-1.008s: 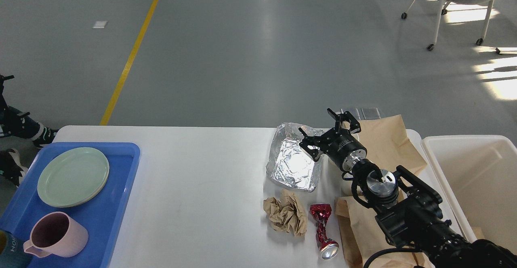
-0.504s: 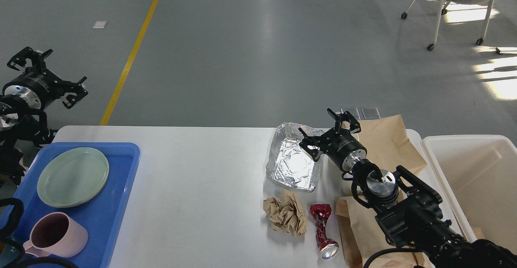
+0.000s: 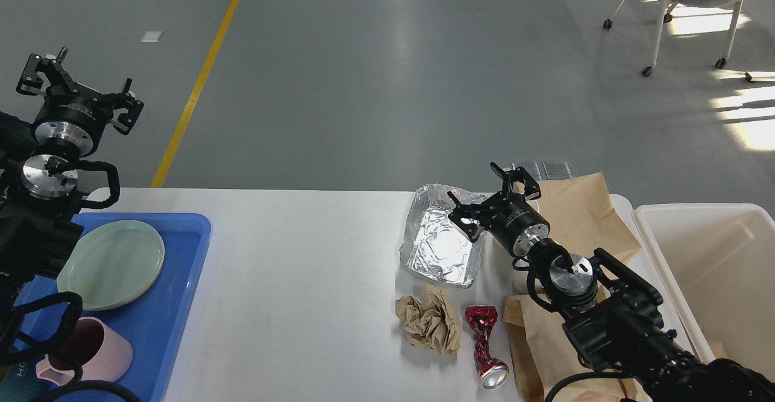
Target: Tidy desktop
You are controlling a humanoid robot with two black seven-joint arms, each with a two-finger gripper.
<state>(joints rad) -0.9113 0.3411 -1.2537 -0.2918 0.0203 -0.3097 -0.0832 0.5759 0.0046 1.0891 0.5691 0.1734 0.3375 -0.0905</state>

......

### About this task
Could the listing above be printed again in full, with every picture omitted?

### Solution
-1.008s: 
-0.504s: 
+0.000s: 
Target: Tidy desktop
You are controlling a humanoid robot with two black seven-joint arms, each with a two-finger gripper.
<state>(joints rad) -0.9113 0.3411 -1.2537 -0.2918 0.0203 -0.3097 -0.0832 0.5759 0.0046 1.0891 0.5691 0.1734 0.3375 -0.0905</state>

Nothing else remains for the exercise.